_Assignment_
Return each line of the records with nothing changed, pictures excepted.
╭─ Task data
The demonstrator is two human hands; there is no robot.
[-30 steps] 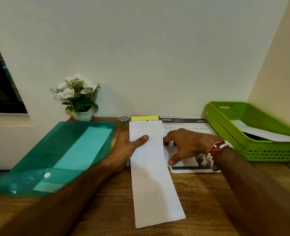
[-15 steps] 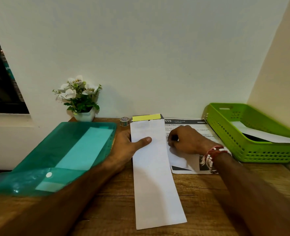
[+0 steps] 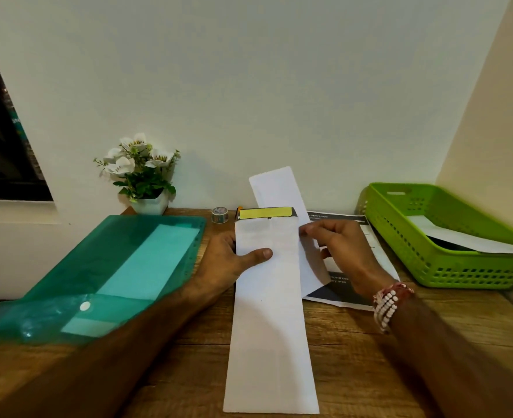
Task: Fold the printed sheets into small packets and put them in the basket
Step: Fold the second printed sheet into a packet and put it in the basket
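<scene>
1. Head view, centre of the frame: a long white strip of folded paper lies lengthwise on the wooden surface, running from the bottom edge up to a yellow sticky pad near the wall.
2. The left hand holds the strip at its left edge. Its grip is closed on the paper, with the thumb flat on top and the other fingers out of sight at the strip's edge.
3. Just right of the strip, the right hand has its grip clamped on a folded white sheet, fingertips pinching it. The sheet stands tilted, its top end against the wall and its lower end behind the strip's right edge.
4. A beaded bracelet circles the right wrist.
5. Under the right hand, a printed sheet with dark bands lies flat on the surface.
6. At the right of the frame, a green basket sits beside the printed sheet, in the corner of the walls. A white sheet rests slanted inside it over something dark.
7. At the left of the frame, a teal plastic folder lies on the surface, touching the left forearm.
8. Along the wall stand a pot of white flowers and, between it and the sticky pad, a small roll of tape.
</scene>
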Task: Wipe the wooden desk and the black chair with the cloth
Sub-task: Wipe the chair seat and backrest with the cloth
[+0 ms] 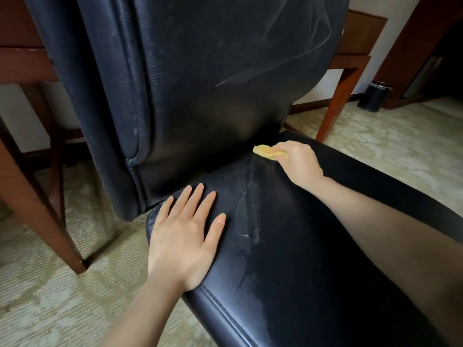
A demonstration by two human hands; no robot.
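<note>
**Cloth worked into the far edge of the chair seat**

We pressed our left hand flat on the near left corner of the seat of the black chair. Its fingers were straight and spread wide, holding nothing. By our reading it steadied the chair against the push of the wiping. Our right hand reached to the far side of the seat, fingers curled round a bunched yellow cloth. The cloth touched the leather just beside the crease where the backrest rose. Only a fold of it showed past the knuckles, on the left.

Pale streaks curved across the seat between the two hands, and fainter arcs marked the backrest. We judged from these that parts of the chair were already wiped and that the far strip was the part in hand.

The wooden desk stood behind the chair, its legs planted left and right on the patterned carpet. Its top was out of sight, so we could not say whether it was clean. A small black waste bin stood well apart at the far right, near the wall.
</note>
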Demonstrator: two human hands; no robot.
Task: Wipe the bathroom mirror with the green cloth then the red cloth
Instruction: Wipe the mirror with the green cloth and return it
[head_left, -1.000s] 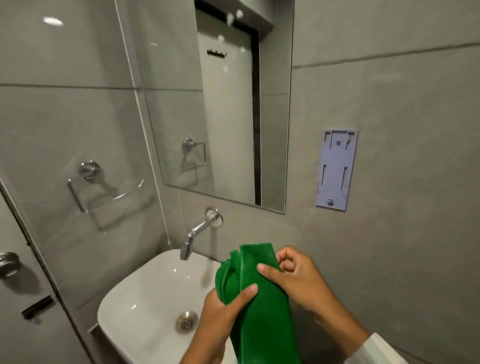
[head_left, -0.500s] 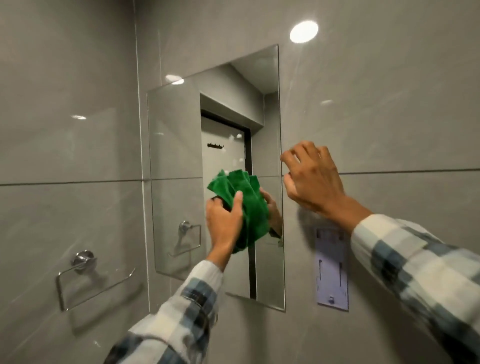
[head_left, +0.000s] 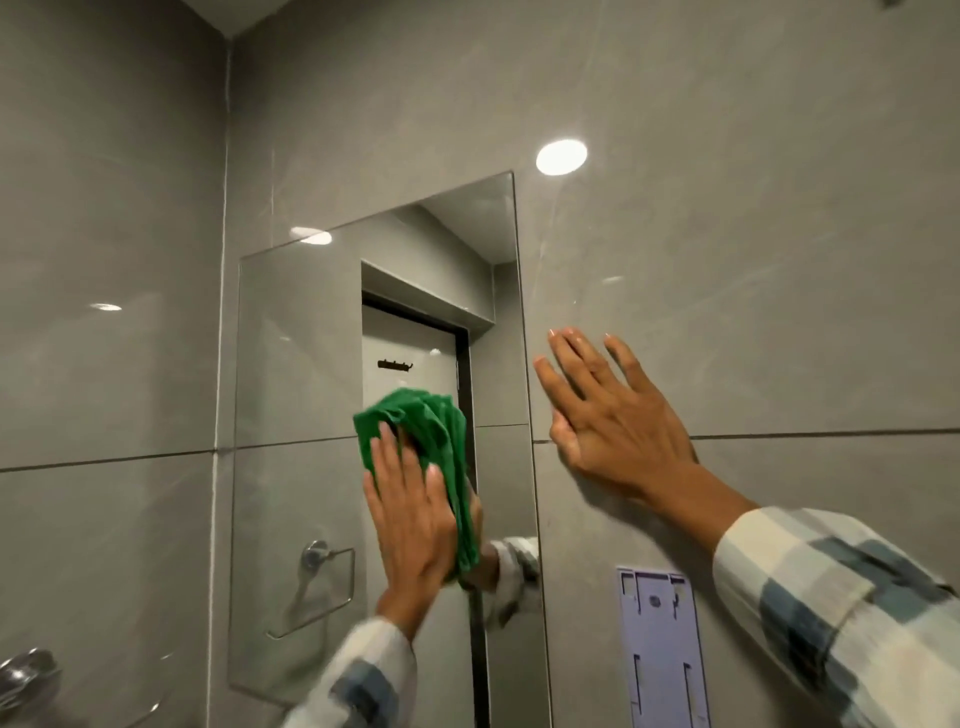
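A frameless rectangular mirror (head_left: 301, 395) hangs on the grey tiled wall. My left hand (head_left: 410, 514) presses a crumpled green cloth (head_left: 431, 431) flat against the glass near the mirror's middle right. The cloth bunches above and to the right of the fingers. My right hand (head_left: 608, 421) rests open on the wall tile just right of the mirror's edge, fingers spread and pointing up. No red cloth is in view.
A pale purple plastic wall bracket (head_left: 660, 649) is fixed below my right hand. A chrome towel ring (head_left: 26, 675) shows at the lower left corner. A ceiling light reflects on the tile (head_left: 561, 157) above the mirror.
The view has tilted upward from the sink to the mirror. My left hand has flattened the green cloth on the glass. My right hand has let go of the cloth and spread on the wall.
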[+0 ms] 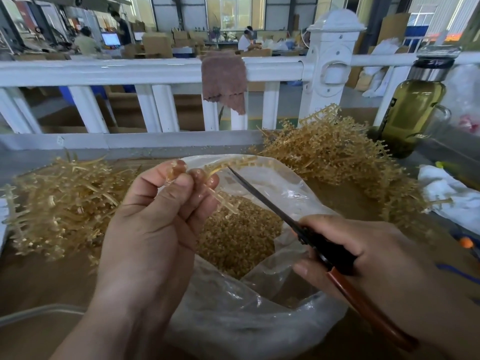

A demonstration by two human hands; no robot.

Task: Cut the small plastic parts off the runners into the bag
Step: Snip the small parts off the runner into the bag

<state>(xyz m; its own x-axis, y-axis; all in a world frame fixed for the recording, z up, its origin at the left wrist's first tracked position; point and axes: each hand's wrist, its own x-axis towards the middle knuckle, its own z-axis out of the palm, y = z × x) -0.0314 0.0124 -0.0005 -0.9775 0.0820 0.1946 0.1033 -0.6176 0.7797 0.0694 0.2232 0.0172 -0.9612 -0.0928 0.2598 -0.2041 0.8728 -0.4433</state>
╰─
_Result_
The demonstrator is two human hands; there is no robot.
[-30 steps] 
[-15 steps] 
[+0 steps] 
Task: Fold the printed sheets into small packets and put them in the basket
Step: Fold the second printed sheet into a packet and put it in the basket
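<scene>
1. Head view, centre of the frame: a long white strip of folded paper lies lengthwise on the wooden surface, running from the bottom edge up to a yellow sticky pad near the wall.
2. The left hand holds the strip at its left edge. Its grip is closed on the paper, with the thumb flat on top and the other fingers out of sight at the strip's edge.
3. Just right of the strip, the right hand has its grip clamped on a folded white sheet, fingertips pinching it. The sheet stands tilted, its top end against the wall and its lower end behind the strip's right edge.
4. A beaded bracelet circles the right wrist.
5. Under the right hand, a printed sheet with dark bands lies flat on the surface.
6. At the right of the frame, a green basket sits beside the printed sheet, in the corner of the walls. A white sheet rests slanted inside it over something dark.
7. At the left of the frame, a teal plastic folder lies on the surface, touching the left forearm.
8. Along the wall stand a pot of white flowers and, between it and the sticky pad, a small roll of tape.
</scene>
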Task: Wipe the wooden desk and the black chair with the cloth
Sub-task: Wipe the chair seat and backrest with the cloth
[+0 ms] 
A demonstration by two human hands; no robot.
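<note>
**Cloth worked into the far edge of the chair seat**

We pressed our left hand flat on the near left corner of the seat of the black chair. Its fingers were straight and spread wide, holding nothing. By our reading it steadied the chair against the push of the wiping. Our right hand reached to the far side of the seat, fingers curled round a bunched yellow cloth. The cloth touched the leather just beside the crease where the backrest rose. Only a fold of it showed past the knuckles, on the left.

Pale streaks curved across the seat between the two hands, and fainter arcs marked the backrest. We judged from these that parts of the chair were already wiped and that the far strip was the part in hand.

The wooden desk stood behind the chair, its legs planted left and right on the patterned carpet. Its top was out of sight, so we could not say whether it was clean. A small black waste bin stood well apart at the far right, near the wall.
</note>
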Demonstrator: two human hands; no robot.
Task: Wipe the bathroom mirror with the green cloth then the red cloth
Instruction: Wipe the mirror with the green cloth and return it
[head_left, -1.000s] 
[head_left, -0.500s] 
[head_left, +0.000s] 
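A frameless rectangular mirror (head_left: 301, 395) hangs on the grey tiled wall. My left hand (head_left: 410, 514) presses a crumpled green cloth (head_left: 431, 431) flat against the glass near the mirror's middle right. The cloth bunches above and to the right of the fingers. My right hand (head_left: 608, 421) rests open on the wall tile just right of the mirror's edge, fingers spread and pointing up. No red cloth is in view.
A pale purple plastic wall bracket (head_left: 660, 649) is fixed below my right hand. A chrome towel ring (head_left: 26, 675) shows at the lower left corner. A ceiling light reflects on the tile (head_left: 561, 157) above the mirror.
The view has tilted upward from the sink to the mirror. My left hand has flattened the green cloth on the glass. My right hand has let go of the cloth and spread on the wall.
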[+0 ms] 

A demonstration by two human hands; no robot.

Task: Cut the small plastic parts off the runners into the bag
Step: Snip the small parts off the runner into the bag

<state>(xyz m; its own x-axis, y-axis; all in a world frame fixed for the recording, z up, its origin at the left wrist's first tracked position; point and axes: each hand's wrist, its own x-axis towards the middle knuckle, its own z-axis out of the palm, y = z × x) -0.0314 0.0124 -0.0005 -0.9775 0.0820 0.1946 0.1033 -0.6176 0.7797 0.0694 0.2232 0.0172 -0.9612 -0.0928 0.2598 -0.2041 0.8728 -0.4433</state>

The answer stands, and there is nothing more to add.